What is being asked = A verbatim copy of the entries is the required answer.

Collected data entries:
-------------------------

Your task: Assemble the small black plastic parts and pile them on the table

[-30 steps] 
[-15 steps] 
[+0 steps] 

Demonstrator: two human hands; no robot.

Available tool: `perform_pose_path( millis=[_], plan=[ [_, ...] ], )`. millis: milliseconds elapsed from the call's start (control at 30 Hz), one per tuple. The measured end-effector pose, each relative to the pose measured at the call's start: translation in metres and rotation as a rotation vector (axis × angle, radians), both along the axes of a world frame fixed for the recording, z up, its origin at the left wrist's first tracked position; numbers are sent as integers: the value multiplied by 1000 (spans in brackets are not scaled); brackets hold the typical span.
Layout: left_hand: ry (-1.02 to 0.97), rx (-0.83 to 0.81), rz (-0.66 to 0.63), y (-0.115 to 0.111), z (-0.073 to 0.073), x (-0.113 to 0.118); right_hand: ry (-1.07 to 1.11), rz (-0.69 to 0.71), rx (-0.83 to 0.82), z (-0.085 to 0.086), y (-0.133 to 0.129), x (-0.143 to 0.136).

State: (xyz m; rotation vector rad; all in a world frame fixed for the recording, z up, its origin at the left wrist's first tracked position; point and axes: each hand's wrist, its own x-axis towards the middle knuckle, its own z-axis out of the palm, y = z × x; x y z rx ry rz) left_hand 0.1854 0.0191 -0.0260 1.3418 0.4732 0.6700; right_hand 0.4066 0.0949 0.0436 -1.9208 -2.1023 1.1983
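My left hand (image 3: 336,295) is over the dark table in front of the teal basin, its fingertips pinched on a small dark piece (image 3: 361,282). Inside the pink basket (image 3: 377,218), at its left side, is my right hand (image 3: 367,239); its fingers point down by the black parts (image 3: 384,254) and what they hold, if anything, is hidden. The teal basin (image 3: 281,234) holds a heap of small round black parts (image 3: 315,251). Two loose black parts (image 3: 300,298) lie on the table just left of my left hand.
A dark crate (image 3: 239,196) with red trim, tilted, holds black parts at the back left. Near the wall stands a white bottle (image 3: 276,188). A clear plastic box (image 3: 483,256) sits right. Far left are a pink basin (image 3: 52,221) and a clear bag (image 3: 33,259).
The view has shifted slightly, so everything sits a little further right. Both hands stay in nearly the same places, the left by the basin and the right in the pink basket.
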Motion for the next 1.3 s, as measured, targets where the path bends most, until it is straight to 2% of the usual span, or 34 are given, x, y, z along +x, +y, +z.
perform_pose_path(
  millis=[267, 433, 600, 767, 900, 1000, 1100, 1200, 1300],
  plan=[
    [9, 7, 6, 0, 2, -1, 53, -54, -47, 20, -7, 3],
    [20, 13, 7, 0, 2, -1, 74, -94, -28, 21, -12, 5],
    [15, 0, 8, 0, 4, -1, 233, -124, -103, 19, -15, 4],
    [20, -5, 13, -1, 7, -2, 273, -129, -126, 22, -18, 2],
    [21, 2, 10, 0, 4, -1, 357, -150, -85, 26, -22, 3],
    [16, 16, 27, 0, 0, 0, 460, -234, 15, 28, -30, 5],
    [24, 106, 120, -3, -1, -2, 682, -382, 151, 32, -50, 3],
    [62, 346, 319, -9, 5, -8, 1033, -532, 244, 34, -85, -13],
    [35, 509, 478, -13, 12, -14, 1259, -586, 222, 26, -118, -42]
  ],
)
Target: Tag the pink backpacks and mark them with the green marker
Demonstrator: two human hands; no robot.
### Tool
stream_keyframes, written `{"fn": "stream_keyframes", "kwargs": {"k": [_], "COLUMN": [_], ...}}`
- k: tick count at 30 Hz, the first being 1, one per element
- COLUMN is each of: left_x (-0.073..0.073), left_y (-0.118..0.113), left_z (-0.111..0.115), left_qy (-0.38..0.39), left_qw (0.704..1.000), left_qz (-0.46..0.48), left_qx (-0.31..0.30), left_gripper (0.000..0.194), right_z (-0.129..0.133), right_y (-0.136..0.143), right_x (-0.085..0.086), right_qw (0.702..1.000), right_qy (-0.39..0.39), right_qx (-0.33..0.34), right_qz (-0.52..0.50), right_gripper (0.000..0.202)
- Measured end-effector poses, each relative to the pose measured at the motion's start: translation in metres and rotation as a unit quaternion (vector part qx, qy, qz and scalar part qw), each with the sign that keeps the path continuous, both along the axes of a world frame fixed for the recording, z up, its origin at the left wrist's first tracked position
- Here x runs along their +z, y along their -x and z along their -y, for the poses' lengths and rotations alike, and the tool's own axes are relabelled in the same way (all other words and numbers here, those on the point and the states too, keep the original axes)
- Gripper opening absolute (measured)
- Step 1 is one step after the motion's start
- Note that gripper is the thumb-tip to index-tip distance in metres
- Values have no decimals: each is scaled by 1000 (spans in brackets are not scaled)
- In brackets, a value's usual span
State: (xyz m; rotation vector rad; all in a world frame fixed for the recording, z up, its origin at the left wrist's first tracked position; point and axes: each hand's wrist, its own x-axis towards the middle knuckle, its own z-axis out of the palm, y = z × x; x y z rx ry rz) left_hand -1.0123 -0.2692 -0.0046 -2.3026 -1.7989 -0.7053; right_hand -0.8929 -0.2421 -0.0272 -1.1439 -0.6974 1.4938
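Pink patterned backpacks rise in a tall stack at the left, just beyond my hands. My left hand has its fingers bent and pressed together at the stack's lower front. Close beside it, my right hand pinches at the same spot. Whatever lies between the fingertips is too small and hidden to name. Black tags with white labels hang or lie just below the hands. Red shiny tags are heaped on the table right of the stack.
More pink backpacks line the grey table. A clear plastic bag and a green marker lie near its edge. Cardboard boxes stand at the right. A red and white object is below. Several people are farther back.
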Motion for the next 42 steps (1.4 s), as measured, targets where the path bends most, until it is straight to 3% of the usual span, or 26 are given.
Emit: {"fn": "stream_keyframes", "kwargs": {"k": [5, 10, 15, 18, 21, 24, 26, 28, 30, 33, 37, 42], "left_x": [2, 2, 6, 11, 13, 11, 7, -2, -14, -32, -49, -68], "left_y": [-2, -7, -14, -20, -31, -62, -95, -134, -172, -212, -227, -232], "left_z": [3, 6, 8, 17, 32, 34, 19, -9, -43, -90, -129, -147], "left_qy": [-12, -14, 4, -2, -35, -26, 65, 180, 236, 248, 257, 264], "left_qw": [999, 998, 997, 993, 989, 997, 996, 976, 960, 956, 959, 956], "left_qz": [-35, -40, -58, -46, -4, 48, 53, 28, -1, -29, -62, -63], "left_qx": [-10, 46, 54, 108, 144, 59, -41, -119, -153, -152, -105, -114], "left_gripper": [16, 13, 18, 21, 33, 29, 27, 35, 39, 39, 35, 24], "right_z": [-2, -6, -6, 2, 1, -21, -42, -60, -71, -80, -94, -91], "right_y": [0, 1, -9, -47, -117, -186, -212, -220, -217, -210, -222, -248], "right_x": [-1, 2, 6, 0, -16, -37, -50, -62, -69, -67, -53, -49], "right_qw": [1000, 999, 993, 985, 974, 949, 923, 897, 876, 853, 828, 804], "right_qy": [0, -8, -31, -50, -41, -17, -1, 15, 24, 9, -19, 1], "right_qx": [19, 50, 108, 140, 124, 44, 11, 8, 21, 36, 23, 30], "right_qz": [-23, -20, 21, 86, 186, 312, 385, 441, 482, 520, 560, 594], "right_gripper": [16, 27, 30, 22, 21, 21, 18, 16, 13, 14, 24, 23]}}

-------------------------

Final answer =
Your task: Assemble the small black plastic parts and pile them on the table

[-30 steps] 
[-15 steps] 
[+0 steps] 

Demonstrator: two human hands; no robot.

Available tool: `perform_pose_path( millis=[_], plan=[ [_, ...] ], )`. millis: milliseconds elapsed from the call's start (control at 30 Hz), one per tuple. The measured end-effector pose, each relative to the pose measured at the call's start: translation in metres and rotation as a rotation vector (axis × angle, radians), both along the axes of a world frame fixed for the recording, z up, its origin at the left wrist's first tracked position; numbers are sent as integers: the value multiplied by 1000 (spans in brackets are not scaled); brackets hold the typical span.
Layout: left_hand: ry (-1.02 to 0.97), rx (-0.83 to 0.81), rz (-0.66 to 0.63), y (-0.115 to 0.111), z (-0.073 to 0.073), x (-0.113 to 0.118); right_hand: ry (-1.07 to 1.11), rz (-0.69 to 0.71), rx (-0.83 to 0.82), z (-0.085 to 0.086), y (-0.133 to 0.129), x (-0.143 to 0.136).

State: (xyz m; rotation vector rad; all in a world frame fixed for the recording, z up, its origin at the left wrist's first tracked position; point and axes: each hand's wrist, its own x-axis towards the middle knuckle, its own z-axis out of the palm, y = z × x; x y z rx ry rz) left_hand 0.1854 0.0191 -0.0260 1.3418 0.4732 0.6700; right_hand 0.4066 0.0949 0.0436 -1.9208 -2.1023 1.1983
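My left hand (image 3: 336,295) is over the dark table in front of the teal basin, its fingertips pinched on a small dark piece (image 3: 361,282). Inside the pink basket (image 3: 377,218), at its left side, is my right hand (image 3: 367,239); its fingers point down by the black parts (image 3: 384,254) and what they hold, if anything, is hidden. The teal basin (image 3: 281,234) holds a heap of small round black parts (image 3: 315,251). Two loose black parts (image 3: 300,298) lie on the table just left of my left hand.
A dark crate (image 3: 239,196) with red trim, tilted, holds black parts at the back left. Near the wall stands a white bottle (image 3: 276,188). A clear plastic box (image 3: 483,256) sits right. Far left are a pink basin (image 3: 52,221) and a clear bag (image 3: 33,259).
The view has shifted slightly, so everything sits a little further right. Both hands stay in nearly the same places, the left by the basin and the right in the pink basket.
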Motion for the next 1.3 s, as measured, targets where the path bends most, until it is straight to 2% of the usual span, or 34 are given, x, y, z along +x, +y, +z.
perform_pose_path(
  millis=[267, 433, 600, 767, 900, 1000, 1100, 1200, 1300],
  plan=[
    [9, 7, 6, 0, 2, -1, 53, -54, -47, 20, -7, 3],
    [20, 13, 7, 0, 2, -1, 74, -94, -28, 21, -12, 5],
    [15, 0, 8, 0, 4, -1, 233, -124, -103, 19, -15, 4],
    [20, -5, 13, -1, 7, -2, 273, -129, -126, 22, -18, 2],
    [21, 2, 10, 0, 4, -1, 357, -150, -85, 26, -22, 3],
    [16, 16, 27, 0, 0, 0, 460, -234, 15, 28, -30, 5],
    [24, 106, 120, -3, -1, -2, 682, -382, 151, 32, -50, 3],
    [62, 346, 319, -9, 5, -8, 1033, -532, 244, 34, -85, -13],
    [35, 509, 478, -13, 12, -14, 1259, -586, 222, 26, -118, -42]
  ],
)
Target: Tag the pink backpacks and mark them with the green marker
Demonstrator: two human hands; no robot.
### Tool
stream_keyframes, written `{"fn": "stream_keyframes", "kwargs": {"k": [_], "COLUMN": [_], ...}}`
- k: tick count at 30 Hz, the first being 1, one per element
- COLUMN is each of: left_x (-0.073..0.073), left_y (-0.118..0.113), left_z (-0.111..0.115), left_qy (-0.38..0.39), left_qw (0.704..1.000), left_qz (-0.46..0.48), left_qx (-0.31..0.30), left_gripper (0.000..0.194), right_z (-0.129..0.133), right_y (-0.136..0.143), right_x (-0.085..0.086), right_qw (0.702..1.000), right_qy (-0.39..0.39), right_qx (-0.33..0.34), right_qz (-0.52..0.50), right_gripper (0.000..0.202)
- Measured end-effector poses, each relative to the pose measured at the motion's start: translation in metres and rotation as a unit quaternion (vector part qx, qy, qz and scalar part qw), each with the sign that keeps the path continuous, both along the axes of a world frame fixed for the recording, z up, its origin at the left wrist's first tracked position
- Here x runs along their +z, y along their -x and z along their -y, for the poses' lengths and rotations alike, and the tool's own axes are relabelled in the same way (all other words and numbers here, those on the point and the states too, keep the original axes)
- Gripper opening absolute (measured)
- Step 1 is one step after the motion's start
- Note that gripper is the thumb-tip to index-tip distance in metres
- Values have no decimals: each is scaled by 1000 (spans in brackets are not scaled)
- In brackets, a value's usual span
State: (xyz m; rotation vector rad; all in a world frame fixed for the recording, z up, its origin at the left wrist's first tracked position; point and axes: each hand's wrist, its own x-axis towards the middle knuckle, its own z-axis out of the palm, y = z × x; x y z rx ry rz) left_hand -1.0123 -0.2692 -0.0046 -2.3026 -1.7989 -0.7053; right_hand -0.8929 -0.2421 -0.0272 -1.1439 -0.6974 1.4938
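Pink patterned backpacks rise in a tall stack at the left, just beyond my hands. My left hand has its fingers bent and pressed together at the stack's lower front. Close beside it, my right hand pinches at the same spot. Whatever lies between the fingertips is too small and hidden to name. Black tags with white labels hang or lie just below the hands. Red shiny tags are heaped on the table right of the stack.
More pink backpacks line the grey table. A clear plastic bag and a green marker lie near its edge. Cardboard boxes stand at the right. A red and white object is below. Several people are farther back.
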Motion for the next 42 steps (1.4 s), as measured, targets where the path bends most, until it is straight to 3% of the usual span, or 26 are given.
Emit: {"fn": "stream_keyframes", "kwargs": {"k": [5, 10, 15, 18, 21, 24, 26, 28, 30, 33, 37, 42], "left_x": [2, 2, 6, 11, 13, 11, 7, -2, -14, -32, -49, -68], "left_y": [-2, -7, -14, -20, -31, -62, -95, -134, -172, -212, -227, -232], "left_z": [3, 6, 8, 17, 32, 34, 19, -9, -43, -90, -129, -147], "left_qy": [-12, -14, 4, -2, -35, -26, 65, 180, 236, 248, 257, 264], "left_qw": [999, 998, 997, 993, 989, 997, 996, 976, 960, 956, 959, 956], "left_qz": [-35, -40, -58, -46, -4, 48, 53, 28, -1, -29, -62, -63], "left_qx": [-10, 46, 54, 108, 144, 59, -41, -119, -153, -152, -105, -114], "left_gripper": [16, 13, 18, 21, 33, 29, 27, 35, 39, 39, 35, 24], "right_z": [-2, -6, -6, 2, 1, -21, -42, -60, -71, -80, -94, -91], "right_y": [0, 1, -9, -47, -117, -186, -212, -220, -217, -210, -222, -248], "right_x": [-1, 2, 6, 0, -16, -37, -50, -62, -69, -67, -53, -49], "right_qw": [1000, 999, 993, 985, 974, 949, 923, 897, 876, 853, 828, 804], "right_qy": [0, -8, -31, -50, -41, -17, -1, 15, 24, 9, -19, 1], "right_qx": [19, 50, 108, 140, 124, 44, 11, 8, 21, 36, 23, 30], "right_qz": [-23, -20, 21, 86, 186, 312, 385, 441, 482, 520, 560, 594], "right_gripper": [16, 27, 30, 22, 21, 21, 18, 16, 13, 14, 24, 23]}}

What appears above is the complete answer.